Sunday, January 16, 2011

Natural vs. Surrogate Keys, that is the question

The question had been discussed many times in database forums, especially SQL Server forums. The latest article about the topic was published month ago on SQL-Server-Performance.com. I have pretty strong opinion, that surrogate keys are clearly better choice in almost any case. In a few cases, where you might be no wrong using natural key, you can also use surrogate key without regretting your decision in the future, so why bother even considering natural keys. That is the choice you would regret 99 times out of 100, so it is better not to spend time considering them.

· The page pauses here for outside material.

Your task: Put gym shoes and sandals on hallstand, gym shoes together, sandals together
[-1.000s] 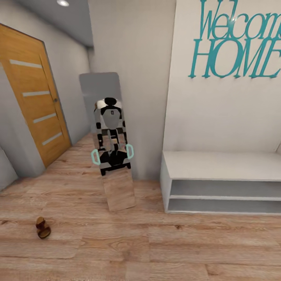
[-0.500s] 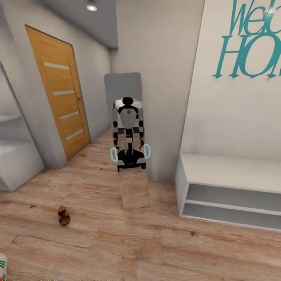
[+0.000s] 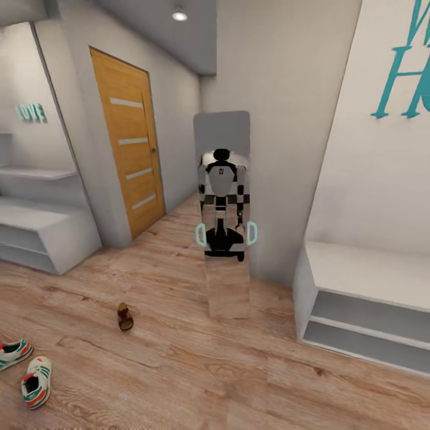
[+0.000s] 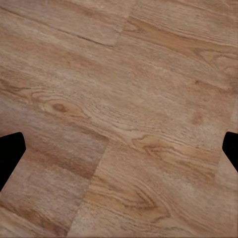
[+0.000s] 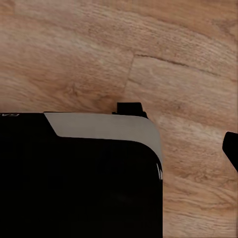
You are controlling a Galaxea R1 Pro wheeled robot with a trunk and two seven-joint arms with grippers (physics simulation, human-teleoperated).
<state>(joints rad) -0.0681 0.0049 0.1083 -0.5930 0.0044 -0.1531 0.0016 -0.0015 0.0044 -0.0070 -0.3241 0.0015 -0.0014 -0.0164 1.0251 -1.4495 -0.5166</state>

After I stated my position, I am going to discuss specific points from the article mentioned I disagree with, even though I think the article is well written overall...
Which side is right?  Neither.  Both natural and surrogate keys have their own place, and a developer who doesn’t use both as the situation demands is shortchanging both himself and his applications.
...but as you can see above, the conclusion is wrong IMHO.
The value of a surrogate must never be exposed to the outside world.   Users should never be allowed to see the key, under any conditions.   Display the value of a surrogate key on a report, allow it to be viewed on a form or even used as a search term – these are all forbidden.   Once you expose a surrogate key, it immediately begins acquiring business meaning. 
I disagree. As long as you make sure the key value never change you can expose it. Usually you don't do that, but I don't think you must not. I might be wrong here, but I would like to see an example showing a disaster happening when you expose the value of surrogate key.
Note: if your data already contains meaningful product codes or other keys such as those described above, then they are simply natural keys and the above caveat doesn’t apply.     It’s a smart key only when the value is constructed by the developer.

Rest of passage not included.